Fast Set similarity join (SSJ) / Set containment join (SCJ) Project Query Evaluation using Matrix Multiplication
This is an extension of the original MMJoin implementation as described in [1], mostly optimized for the self-join operation.
Input dataset:
R0: 2 11
R1: 10 11
R2: 3 4 5 11
R3: 3 5 10 11
R4: 5 6 7 11
Index:
I(0) = I(1) = I(8) = I(9) = []
I(2) = [R0]
I(3) = [R2, R3]
I(4) = [R2]
I(5) = [R2, R3, R4]
I(6) = [R4]
I(7) = [R4]
I(10) = [R1, R3]
I(11) = [R0, R1, R2, R3, R4]
Input sets must be sorted by set size in ascending order.
We want to find:
- the number of pairs of sets where one is contained within the other set (SCJ), or
- the number of pairs of sets where each pair shares c common elements (SSJ)
The main reasoning is to distinguish sets into light and heavy based on the set degree/size. The same applies also for set elements, based on the inverted list degree/size.
Suppose that the cutoff degree for sets and elements is equal to 3. Thus, there are two light sets, i.e. R0 and R1, since their degree is less than 3. The rest, i.e. R2-R4 are characterized as heavy sets. For the set elements, only 5 and 11 are characterized as heavy elements since the respective inverted lists' sizes are greater than 3.
To process the join:
- We use the inverted index for the light sets
- We use the inverted index for the light elements of the heavy sets
- We use the matrix multiplication for the heavy elements of the heavy sets
In order to succesfully build the executable, you will need to have installed
- The Eigen library
- The Intel MKL library
- OpenMP
mkdir build && cd build
cmake ..
make -j4
./mmjoin [OPTION...]
--input arg Input dataset file
-c arg Overlap/Common elements (for set similarity join)

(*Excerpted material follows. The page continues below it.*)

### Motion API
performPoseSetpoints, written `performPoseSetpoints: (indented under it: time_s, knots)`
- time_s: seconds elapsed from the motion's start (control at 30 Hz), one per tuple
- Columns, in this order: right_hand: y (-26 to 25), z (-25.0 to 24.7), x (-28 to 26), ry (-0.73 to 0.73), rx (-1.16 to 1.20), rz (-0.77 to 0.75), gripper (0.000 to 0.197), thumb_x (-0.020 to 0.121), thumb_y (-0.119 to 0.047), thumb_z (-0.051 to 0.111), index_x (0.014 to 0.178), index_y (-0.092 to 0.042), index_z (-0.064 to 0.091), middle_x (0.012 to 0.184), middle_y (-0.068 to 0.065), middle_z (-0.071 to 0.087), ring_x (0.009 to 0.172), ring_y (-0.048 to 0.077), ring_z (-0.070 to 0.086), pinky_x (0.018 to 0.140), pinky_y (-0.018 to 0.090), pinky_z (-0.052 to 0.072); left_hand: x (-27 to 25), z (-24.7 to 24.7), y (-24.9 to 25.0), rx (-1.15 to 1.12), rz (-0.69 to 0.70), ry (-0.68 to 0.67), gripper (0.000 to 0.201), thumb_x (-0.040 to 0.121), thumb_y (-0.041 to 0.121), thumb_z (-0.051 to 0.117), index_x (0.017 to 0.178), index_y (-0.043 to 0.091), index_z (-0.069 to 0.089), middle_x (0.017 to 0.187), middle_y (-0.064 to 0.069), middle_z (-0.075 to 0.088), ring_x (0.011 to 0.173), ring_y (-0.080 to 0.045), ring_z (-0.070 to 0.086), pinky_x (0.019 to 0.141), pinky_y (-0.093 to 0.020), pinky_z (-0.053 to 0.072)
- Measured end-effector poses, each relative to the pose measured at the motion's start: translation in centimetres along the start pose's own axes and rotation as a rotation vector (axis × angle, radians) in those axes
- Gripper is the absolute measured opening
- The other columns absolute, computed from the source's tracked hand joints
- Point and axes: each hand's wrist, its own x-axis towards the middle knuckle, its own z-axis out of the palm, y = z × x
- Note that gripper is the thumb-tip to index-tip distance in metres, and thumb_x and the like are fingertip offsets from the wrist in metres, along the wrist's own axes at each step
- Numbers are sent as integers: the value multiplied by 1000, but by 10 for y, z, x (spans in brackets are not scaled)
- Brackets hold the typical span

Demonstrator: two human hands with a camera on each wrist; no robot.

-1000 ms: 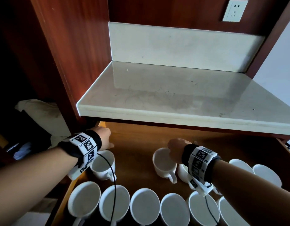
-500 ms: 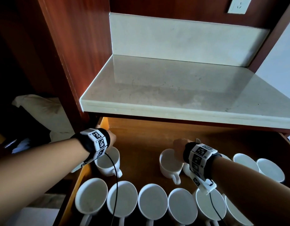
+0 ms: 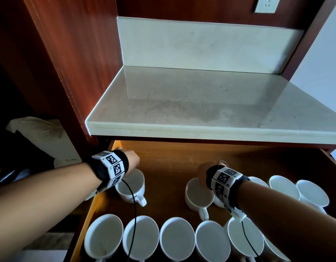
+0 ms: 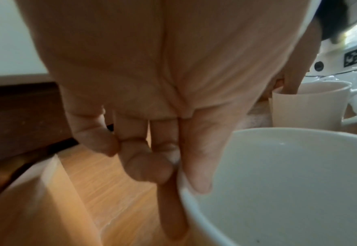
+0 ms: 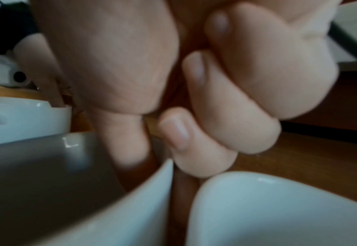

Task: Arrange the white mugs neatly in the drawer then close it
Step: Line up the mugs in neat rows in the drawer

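Note:
An open wooden drawer (image 3: pixel 99 203) holds white mugs, with several in a row along the front. My left hand (image 3: pixel 133 159) pinches the far rim of a mug (image 3: pixel 132 188) at the back left. In the left wrist view, the thumb of this hand (image 4: pixel 179 174) is inside that mug (image 4: pixel 289 191) and the fingers are outside. My right hand (image 3: pixel 203 171) grips the rim of a mug (image 3: pixel 197 195) in the middle. Up close, the right hand (image 5: pixel 160 149) has its thumb inside the mug (image 5: pixel 47 191) and its fingers curled outside.
A stone counter (image 3: pixel 201 114) overhangs the back of the drawer. More mugs (image 3: pixel 284 186) stand at the back right, and one (image 5: pixel 278 208) sits close against the right hand's mug. Bare drawer floor (image 3: pixel 167 178) lies between the two held mugs. A red wood panel (image 3: pixel 68 72) rises on the left.
Both hands keep hold of the same two mugs, which have hardly shifted in the drawer. The head view has tilted, so more of the front row shows.

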Motion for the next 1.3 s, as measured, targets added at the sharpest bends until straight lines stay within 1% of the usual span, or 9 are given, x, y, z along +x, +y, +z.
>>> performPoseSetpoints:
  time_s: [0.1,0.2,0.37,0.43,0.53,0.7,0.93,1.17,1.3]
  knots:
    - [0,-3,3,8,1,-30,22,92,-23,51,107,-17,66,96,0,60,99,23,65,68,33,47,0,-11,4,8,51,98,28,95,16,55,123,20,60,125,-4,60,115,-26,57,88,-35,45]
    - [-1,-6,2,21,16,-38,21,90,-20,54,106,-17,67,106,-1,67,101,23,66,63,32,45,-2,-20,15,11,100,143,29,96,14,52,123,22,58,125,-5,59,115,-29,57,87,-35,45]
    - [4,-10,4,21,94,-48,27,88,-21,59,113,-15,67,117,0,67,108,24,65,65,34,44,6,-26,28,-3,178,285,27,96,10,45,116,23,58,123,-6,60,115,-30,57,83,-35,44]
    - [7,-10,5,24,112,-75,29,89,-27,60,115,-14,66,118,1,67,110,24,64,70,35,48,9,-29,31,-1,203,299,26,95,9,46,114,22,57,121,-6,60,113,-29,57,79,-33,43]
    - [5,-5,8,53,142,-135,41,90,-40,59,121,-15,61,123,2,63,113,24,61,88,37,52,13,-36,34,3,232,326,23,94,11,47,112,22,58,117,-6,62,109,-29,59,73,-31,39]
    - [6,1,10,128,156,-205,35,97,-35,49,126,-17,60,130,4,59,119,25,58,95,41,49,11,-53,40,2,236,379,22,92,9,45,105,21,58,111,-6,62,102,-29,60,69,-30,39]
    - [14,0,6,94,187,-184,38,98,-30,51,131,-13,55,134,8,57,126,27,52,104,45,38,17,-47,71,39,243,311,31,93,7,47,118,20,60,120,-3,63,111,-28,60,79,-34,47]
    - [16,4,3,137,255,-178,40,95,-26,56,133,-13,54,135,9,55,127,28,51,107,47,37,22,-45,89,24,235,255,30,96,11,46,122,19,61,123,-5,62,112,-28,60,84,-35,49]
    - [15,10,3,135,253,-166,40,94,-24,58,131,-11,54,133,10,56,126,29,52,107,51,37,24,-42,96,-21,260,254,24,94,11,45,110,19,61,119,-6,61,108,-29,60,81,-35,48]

--scj Set containment join (ignores c)
--iter arg Number of iterations for the cost-based optimizer
--rf arg The relation factor for the cost-based optimizer
--eps arg The epsilon factor for the cost-based optimizer
--threads arg Number of parallel threads
--delta-set arg Delta Set (Set cutoff degree)
--delta-element arg Delta Element (Element cutoff degree)
--help Print help
./mmjoin --input ./datasets/simple.txt --scj --delta-set 3 --delta-element 3
./mmjoin --input ./datasets/simple.txt -c 2
- Optimize matrix multiplication to produce only the upper triangle (without the diagonal)
- Offload matrix multiplication to the GPU
[1] Shaleen Deep, Xiao Hu, and Paraschos Koutris. 2020. Fast Join Project Query Evaluation using Matrix Multiplication. In Proceedings of the 2020 ACM SIGMOD International Conference on Management of Data (SIGMOD '20).